This cape is simply le grand experience

Leaving Esperance after refuelling, collecting mail and exploring, we were on the road again heading for Cape Le Grand National Park and then on to the turnoff to Cape Arid NP.  
It is only 63km to the entry of the Cape Le Grand NP from Esperance, so there’s plenty of time to check out both camp sites in the park.

The drive from Esperance is by sealed roads to all locations with the exception of a two-wheel drive unsealed road to Rossiter Bay which is regularly graded.  Here you will find a small parking lot and a picturesque walk.
WA National Parks promote the trails in this area as “a walk on the wild side” and how true that is.
The Cape Le Grand Coastal Trail links many of the park’s coastal sections between Cape Le Grand Beach (western entrance to park) and Rossiter Bay (most eastern end) and includes a hike up Frenchman Peak (262m and yes, that’s right, it’s not Frenchman’s) with panoramic views of the park and islands of the Recherche Archipelago.  

On all the trails, many of them just a short stroll from the campground or car park of Hellfire Bay, Lucky Bay and Thistle Cove, you will enjoy exceptional flora, spectacular granite formations, snow white sandy coves and magnificent views to the Great Southern Ocean.  

Thistle Cove was named after John Thistle, the master of Matthew Flinders ship, HMS Investigator and it was here in January 1802, while circumnavigating Australia, they found fresh water.  

From Lucky Bay campground there is a walk to Flinders Monument commemorating his safe anchorage there in 1802.  

“The holiday or annual All Parks Pass are good value for the traveller”

Cape Le Grand campground behind the sand dunes and Lucky Bay campground areas have excellent amenities of camp kitchens, gas barbecues, picnic tables, toilets and water for about $10 a person a night, with concessions for seniors.  

These sites operate on a first-come, first-served basis and, as with most Western Australian National Parks, have camp hosts to collect camp fees and give valuable information about the area.  

The holiday or annual All Parks Pass and are good value for the traveller.  More information on the parks web site parks.dpaw.wa.gov.au

The rolling heathlands have brilliant wildflowers and are home to pygmy possums, kangaroos (some you will find leisurely hopping or just sleeping along the sheltered bays), colourful birds feasting on the nectar and lizards scurrying among the granite boulders and dense thickets of banksia.

Cape Arid National Park is 120km east of Esperance and lies on shore from the eastern end of Recherche Archipelago.  

From Cape Le Grand head to Condingup where there’s a great free camp next to the hall, and  then Boyatup, which is sealed. From there it’s on to a minor two-wheel drive good dirt road to the national park.  

The roads are excellent although very dusty as you travel through sand heaths, mallee and low granite hills with Russel Range and Tower Peak (600m) in the distance.
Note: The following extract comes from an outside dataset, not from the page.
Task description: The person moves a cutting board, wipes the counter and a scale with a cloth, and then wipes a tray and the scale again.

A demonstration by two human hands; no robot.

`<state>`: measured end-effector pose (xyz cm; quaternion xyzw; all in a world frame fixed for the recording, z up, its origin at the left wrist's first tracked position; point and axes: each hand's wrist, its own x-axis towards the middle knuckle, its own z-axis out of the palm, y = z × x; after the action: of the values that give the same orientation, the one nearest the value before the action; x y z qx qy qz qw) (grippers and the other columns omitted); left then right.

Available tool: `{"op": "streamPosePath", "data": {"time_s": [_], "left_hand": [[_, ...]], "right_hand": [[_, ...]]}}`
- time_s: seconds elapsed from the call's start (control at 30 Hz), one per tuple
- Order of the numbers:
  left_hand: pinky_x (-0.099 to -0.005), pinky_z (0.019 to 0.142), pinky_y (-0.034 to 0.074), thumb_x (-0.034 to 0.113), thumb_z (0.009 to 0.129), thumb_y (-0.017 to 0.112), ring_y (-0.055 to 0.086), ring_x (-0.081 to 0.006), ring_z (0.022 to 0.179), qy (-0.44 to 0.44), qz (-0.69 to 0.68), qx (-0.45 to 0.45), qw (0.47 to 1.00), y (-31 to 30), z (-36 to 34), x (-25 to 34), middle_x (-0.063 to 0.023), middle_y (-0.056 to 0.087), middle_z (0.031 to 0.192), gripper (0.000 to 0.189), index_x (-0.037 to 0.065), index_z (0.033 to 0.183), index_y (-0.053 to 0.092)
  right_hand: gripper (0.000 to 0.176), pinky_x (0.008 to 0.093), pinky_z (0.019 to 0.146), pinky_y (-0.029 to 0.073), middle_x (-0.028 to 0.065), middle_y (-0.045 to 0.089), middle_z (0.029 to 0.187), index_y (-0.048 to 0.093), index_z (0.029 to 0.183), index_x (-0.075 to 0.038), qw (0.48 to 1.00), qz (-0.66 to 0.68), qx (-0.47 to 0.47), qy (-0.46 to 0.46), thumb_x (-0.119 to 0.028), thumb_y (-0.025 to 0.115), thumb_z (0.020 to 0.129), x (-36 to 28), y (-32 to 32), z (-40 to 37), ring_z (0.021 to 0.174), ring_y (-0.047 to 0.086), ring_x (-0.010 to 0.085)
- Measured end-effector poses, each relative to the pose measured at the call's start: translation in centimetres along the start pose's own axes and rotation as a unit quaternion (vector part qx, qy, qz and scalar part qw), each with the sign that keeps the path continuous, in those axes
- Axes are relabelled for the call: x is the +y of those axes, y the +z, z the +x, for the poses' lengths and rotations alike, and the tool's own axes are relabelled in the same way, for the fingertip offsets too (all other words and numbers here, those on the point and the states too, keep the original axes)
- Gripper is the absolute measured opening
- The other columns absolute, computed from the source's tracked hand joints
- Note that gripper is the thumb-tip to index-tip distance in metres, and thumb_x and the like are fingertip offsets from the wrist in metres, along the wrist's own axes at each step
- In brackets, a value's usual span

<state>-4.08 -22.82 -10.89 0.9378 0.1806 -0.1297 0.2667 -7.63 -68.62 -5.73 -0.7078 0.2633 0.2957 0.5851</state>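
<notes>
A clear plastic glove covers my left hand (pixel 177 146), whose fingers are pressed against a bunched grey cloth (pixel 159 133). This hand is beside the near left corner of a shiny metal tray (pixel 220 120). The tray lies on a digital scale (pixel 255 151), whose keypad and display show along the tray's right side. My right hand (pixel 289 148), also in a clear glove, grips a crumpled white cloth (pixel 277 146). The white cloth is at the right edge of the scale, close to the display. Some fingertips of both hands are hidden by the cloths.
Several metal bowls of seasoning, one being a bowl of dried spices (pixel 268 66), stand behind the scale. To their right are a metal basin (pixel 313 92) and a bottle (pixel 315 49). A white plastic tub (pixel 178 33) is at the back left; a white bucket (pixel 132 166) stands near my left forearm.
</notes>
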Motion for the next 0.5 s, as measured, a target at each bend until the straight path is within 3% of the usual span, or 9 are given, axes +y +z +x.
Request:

It was first named Cap Arride by French Admiral D’Entrecasteaux in 1792 but Flinders anglicised it to Cape Arid in 1802.   

In the 1870s, the area, although remote, was promoted as having beautiful grassy plains and land cheap to buy.  
There are ruins of homesteads and buildings around Thomas Fishery and Pine Hill.  
Thomas Fishery is an historic site where, in the 1870s, a whaling station was established.

Hill Springs came about at around the same time when William Ponton ran sheep. He died in 1909 and, along with hardship and isolation, his family was forced to abandon the homestead. This wonderful wilderness is home to more than 1000 species of plants and 160 bird species with several threatened or endangered.  

The most accessible campground is at Thomas River where in peak season, camp hosts will welcome you.
There are excellent, reasonably new facilities due to a fire that went through and destroyed most of the flora and all the old amenities.  

The campground has individual level campsites, some with incredible views over vegetation to the bay.   

Other campsites are at Thomas Fishery, Seal Creek, Jorndee Creek and Mt Ragged.  Fees apply and also operate on a first-come, first-served basis.

A local farmer who holidays at Thomas River regularly suggested we return in late winter and spring to see migrating whales passing by. They come in so close to shore to de-barnacle on the large boulders that you can almost touch them.  

There is 4WD beach access to drive all the way up the beach of Sandy Bight to Seal Creek and the other campgrounds.  

Cape Arid NP forms an almost continuous nature conservation area all the way to the South Australian border.  You can also access this diverse park by walking trails near the coast on the Tagon Coastal Trail to Dolphin Cove and Len Otte Nature Trail.